1. Key Concepts and Formulas

• Independent Events: If events $A_1, A_2, \ldots, A_n$ are independent, then the probability of their intersection is the product of their individual probabilities: $P(A_1 \cap A_2 \cap \ldots \cap A_n) = P(A_1)P(A_2)\ldots P(A_n)$. Importantly, if events are independent, their complements are also independent. For example, $B_1, B_2^c, B_3^c$ are independent.
• Complement of an Event: The probability of an event's complement $A^c$ is $P(A^c) = 1 - P(A)$.
• Probabilities in (0, 1): All probabilities are strictly between 0 and 1, meaning no event has a probability of 0 or 1. This ensures that we can safely divide by any probability term without risking division by zero.

2. Step-by-Step Solution

Step 1: Define variables for event probabilities and their complements. Let $P(B_1) = x$, $P(B_2) = y$, and $P(B_3) = z$. Since $P(B_i) \in (0, 1)$, we have $0 < x, y, z < 1$. Consequently, the probabilities of their complements are:

• $P(B_1^c) = 1-x$
• $P(B_2^c) = 1-y$
• $P(B_3^c) = 1-z$ These are also in $(0, 1)$.

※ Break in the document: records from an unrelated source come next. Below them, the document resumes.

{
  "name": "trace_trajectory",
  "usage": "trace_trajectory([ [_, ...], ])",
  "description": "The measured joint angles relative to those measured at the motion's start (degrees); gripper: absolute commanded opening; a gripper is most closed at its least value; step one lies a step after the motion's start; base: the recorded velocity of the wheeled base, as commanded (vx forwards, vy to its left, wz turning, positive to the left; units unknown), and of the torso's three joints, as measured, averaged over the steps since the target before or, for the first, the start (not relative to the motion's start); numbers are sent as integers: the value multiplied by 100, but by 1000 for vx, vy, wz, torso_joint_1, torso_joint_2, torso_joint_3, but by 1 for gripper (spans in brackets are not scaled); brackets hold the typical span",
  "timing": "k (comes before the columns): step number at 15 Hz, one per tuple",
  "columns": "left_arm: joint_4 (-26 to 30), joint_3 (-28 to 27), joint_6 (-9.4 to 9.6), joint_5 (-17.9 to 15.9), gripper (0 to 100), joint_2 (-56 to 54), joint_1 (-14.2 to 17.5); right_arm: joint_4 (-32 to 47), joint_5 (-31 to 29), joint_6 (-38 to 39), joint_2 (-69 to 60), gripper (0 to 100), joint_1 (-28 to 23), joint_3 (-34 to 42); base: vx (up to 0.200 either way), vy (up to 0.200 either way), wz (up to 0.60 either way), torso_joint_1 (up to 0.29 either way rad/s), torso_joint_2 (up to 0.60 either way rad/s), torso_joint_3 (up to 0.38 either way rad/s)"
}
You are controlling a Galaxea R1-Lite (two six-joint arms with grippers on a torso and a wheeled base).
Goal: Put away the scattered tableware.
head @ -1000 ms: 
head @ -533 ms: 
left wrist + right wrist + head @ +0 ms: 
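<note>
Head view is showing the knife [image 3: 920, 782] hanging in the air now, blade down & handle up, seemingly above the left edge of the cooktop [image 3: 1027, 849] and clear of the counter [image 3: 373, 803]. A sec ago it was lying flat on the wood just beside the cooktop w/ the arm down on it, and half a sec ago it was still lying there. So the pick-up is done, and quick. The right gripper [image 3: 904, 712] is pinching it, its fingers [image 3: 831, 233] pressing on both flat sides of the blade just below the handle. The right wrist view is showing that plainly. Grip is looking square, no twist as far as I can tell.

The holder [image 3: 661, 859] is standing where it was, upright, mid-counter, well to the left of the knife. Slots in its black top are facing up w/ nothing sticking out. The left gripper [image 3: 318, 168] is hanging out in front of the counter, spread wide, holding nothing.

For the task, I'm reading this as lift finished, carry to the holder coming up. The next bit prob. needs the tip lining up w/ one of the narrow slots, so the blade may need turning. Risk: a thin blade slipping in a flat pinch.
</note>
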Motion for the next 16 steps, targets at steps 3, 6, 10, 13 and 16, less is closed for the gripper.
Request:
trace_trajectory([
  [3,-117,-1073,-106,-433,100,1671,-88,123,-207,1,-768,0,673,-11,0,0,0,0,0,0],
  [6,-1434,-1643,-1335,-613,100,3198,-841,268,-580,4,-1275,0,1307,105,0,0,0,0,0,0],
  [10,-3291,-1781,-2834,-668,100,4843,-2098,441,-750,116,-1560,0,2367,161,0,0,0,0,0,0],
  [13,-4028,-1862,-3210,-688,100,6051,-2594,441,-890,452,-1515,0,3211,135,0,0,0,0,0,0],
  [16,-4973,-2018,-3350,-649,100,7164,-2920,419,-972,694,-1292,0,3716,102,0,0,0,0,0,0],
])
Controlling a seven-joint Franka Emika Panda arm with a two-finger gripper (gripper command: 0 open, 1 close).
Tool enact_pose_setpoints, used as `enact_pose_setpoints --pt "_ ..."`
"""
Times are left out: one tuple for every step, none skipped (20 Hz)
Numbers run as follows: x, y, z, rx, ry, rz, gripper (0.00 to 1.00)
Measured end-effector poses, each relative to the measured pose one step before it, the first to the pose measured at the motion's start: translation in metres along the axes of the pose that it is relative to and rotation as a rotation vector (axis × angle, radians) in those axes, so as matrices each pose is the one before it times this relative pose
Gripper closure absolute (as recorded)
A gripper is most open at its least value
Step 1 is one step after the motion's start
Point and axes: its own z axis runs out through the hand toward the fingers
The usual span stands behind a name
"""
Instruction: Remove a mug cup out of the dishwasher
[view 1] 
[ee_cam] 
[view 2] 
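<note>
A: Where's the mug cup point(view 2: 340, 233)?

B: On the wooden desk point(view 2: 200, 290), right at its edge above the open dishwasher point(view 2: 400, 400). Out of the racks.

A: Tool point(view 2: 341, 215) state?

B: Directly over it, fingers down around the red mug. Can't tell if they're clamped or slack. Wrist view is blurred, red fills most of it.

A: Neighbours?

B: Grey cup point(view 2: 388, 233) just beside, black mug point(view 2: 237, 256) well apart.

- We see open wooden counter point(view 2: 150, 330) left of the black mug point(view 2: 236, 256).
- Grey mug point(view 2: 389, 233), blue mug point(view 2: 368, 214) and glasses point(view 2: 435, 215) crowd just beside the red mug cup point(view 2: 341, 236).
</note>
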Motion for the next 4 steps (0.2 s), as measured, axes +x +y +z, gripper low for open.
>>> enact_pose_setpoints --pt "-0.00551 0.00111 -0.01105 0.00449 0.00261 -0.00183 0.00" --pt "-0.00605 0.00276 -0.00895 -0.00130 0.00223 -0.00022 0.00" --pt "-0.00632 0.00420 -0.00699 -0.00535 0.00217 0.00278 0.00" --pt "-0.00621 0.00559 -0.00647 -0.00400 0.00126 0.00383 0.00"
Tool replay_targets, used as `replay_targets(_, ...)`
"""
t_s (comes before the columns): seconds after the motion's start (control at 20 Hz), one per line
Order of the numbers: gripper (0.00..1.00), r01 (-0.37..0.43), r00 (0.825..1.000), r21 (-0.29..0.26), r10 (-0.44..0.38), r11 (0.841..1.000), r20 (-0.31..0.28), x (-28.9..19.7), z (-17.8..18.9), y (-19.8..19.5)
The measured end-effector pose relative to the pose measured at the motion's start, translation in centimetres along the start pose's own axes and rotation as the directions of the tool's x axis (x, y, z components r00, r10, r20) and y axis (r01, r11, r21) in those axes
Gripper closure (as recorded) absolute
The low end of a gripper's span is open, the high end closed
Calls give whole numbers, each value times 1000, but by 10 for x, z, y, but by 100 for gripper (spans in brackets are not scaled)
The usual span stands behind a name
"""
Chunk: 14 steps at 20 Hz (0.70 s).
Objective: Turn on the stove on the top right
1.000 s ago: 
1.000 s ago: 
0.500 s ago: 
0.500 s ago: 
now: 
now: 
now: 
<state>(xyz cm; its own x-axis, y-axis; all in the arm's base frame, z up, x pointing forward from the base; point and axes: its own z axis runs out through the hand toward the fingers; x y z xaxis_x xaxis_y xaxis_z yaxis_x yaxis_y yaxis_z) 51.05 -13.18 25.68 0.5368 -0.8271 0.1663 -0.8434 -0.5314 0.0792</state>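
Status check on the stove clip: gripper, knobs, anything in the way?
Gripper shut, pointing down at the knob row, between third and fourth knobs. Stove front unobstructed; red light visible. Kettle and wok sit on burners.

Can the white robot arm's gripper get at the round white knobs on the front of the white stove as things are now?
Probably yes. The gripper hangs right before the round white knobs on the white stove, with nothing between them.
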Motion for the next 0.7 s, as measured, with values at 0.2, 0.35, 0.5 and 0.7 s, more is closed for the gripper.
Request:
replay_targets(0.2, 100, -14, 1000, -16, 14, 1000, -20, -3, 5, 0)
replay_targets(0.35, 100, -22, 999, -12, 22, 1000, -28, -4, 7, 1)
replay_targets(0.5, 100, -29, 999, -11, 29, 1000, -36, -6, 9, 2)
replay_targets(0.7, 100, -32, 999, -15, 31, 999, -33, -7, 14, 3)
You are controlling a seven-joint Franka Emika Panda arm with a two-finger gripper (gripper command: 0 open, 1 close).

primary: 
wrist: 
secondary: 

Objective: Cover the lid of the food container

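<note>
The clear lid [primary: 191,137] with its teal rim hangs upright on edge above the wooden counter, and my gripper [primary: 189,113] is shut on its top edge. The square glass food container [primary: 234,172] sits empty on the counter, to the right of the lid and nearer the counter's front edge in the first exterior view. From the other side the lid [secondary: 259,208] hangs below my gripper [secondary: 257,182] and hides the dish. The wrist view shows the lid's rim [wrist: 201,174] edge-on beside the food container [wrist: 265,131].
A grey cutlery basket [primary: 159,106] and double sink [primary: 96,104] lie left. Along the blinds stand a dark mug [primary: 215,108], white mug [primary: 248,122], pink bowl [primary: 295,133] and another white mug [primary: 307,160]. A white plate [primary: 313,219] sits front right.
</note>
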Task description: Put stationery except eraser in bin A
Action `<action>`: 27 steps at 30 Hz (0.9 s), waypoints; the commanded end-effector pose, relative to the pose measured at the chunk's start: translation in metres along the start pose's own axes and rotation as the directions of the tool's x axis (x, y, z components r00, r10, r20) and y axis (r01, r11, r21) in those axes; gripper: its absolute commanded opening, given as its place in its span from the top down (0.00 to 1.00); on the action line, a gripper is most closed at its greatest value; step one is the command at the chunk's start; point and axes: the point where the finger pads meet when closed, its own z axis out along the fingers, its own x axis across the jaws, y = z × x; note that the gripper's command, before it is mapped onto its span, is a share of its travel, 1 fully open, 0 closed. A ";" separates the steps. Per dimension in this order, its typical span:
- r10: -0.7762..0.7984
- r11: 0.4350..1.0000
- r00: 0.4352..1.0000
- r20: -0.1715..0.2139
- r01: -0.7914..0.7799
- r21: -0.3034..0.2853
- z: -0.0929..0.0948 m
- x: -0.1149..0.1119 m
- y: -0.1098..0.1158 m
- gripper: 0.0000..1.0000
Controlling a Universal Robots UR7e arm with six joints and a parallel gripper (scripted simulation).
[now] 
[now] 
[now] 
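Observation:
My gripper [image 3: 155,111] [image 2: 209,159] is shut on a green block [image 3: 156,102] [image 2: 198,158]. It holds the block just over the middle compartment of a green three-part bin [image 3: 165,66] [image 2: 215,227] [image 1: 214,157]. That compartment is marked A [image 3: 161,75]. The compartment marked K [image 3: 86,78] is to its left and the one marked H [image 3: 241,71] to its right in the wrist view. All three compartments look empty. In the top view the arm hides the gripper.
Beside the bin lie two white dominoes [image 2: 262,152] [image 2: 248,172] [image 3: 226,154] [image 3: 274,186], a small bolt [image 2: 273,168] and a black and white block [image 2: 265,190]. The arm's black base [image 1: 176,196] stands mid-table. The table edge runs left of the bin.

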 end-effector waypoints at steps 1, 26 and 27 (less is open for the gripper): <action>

Step 2: Express $\alpha, \beta, \gamma, p$ in terms of $x, y, z$. We use the definition of independent events and their complements:

• $\alpha$ (only $B_1$ occurs): $B_1$ occurs, $B_2$ does not, and $B_3$ does not. $\alpha = P(B_1 \cap B_2^c \cap B_3^c) = P(B_1)P(B_2^c)P(B_3^c) = x(1-y)(1-z)$
• $\beta$ (only $B_2$ occurs): $\beta = P(B_1^c \cap B_2 \cap B_3^c) = P(B_1^c)P(B_2)P(B_3^c) = (1-x)y(1-z)$
• $\gamma$ (only $B_3$ occurs): $\gamma = P(B_1^c \cap B_2^c \cap B_3) = P(B_1^c)P(B_2^c)P(B_3) = (1-x)(1-y)z$
• $p$ (none of the events occurs): $p = P(B_1^c \cap B_2^c \cap B_3^c) = P(B_1^c)P(B_2^c)P(B_3^c) = (1-x)(1-y)(1-z)$ All $\alpha, \beta, \gamma, p$ are in $(0, 1)$, so they are non-zero.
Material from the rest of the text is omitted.